## Activity
Reprint the listing. Every line must match the original exactly.

## Given data
__________

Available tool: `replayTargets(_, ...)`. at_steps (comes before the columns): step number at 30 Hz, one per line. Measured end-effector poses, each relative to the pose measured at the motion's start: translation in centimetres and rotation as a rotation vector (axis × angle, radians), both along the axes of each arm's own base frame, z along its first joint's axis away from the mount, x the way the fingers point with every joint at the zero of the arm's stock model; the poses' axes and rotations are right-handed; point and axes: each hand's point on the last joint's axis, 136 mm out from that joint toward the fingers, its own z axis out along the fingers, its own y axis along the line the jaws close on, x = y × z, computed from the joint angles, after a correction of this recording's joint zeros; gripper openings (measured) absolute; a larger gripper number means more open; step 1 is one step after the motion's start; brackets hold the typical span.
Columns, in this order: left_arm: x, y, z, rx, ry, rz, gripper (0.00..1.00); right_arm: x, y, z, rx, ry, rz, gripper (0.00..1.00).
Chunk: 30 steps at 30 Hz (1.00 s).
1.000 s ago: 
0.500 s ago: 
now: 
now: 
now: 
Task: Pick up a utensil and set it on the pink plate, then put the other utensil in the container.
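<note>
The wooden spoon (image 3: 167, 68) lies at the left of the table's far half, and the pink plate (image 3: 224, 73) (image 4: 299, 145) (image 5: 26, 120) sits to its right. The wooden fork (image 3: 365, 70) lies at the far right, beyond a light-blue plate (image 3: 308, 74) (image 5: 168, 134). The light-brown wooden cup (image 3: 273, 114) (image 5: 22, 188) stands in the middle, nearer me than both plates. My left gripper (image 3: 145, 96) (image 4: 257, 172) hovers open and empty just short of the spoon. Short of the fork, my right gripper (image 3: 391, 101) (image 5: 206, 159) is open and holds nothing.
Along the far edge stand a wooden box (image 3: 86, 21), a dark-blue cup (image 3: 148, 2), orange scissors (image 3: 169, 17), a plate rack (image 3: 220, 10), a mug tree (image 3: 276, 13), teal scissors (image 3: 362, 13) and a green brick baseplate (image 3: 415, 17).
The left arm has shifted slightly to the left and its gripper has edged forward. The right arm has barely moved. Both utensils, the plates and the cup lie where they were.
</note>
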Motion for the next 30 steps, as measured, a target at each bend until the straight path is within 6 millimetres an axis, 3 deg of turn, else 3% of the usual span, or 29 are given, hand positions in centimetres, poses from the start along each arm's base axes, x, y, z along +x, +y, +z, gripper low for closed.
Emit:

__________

## Result
Available tool: `replayTargets(_, ...)`. at_steps (comes before the columns): step number at 30 Hz, one per line. Measured end-effector poses, each relative to the pose measured at the motion's start: translation in centimetres and rotation as a rotation vector (axis × angle, radians), both along the axes of each arm's own base frame, z along its first joint's axis away from the mount, x the way the fingers point with every joint at the zero of the arm's stock model; the poses' axes and rotations are right-handed; point and axes: each hand's point on the last joint's axis, 136 mm out from that joint toward the fingers, its own z axis out along the fingers, its own y axis along the line the jaws close on, x = y × z, computed from the joint angles, after a correction of this recording's joint zeros; gripper openings (measured) absolute; a larger gripper number means more open; step 1 is one step after the motion's start; brackets hold the typical span.
Columns, in this order: left_arm: x, y, z, rx, ry, rz, gripper (0.00..1.00); right_arm: x, y, z, rx, ry, rz, gripper (0.00..1.00).
Chunk: 30 steps at 30 Hz (1.00 s).
1.000 s ago: 
0.500 s ago: 
now: 
now: 
now: 
Task: Pick up a utensil and set it on the pink plate, then put the other utensil in the container.
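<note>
The wooden spoon (image 3: 167, 68) lies at the left of the table's far half, and the pink plate (image 3: 224, 73) (image 4: 299, 145) (image 5: 26, 120) sits to its right. The wooden fork (image 3: 365, 70) lies at the far right, beyond a light-blue plate (image 3: 308, 74) (image 5: 168, 134). The light-brown wooden cup (image 3: 273, 114) (image 5: 22, 188) stands in the middle, nearer me than both plates. My left gripper (image 3: 145, 96) (image 4: 257, 172) hovers open and empty just short of the spoon. Short of the fork, my right gripper (image 3: 391, 101) (image 5: 206, 159) is open and holds nothing.
Along the far edge stand a wooden box (image 3: 86, 21), a dark-blue cup (image 3: 148, 2), orange scissors (image 3: 169, 17), a plate rack (image 3: 220, 10), a mug tree (image 3: 276, 13), teal scissors (image 3: 362, 13) and a green brick baseplate (image 3: 415, 17).
The left arm has shifted slightly to the left and its gripper has edged forward. The right arm has barely moved. Both utensils, the plates and the cup lie where they were.
</note>
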Motion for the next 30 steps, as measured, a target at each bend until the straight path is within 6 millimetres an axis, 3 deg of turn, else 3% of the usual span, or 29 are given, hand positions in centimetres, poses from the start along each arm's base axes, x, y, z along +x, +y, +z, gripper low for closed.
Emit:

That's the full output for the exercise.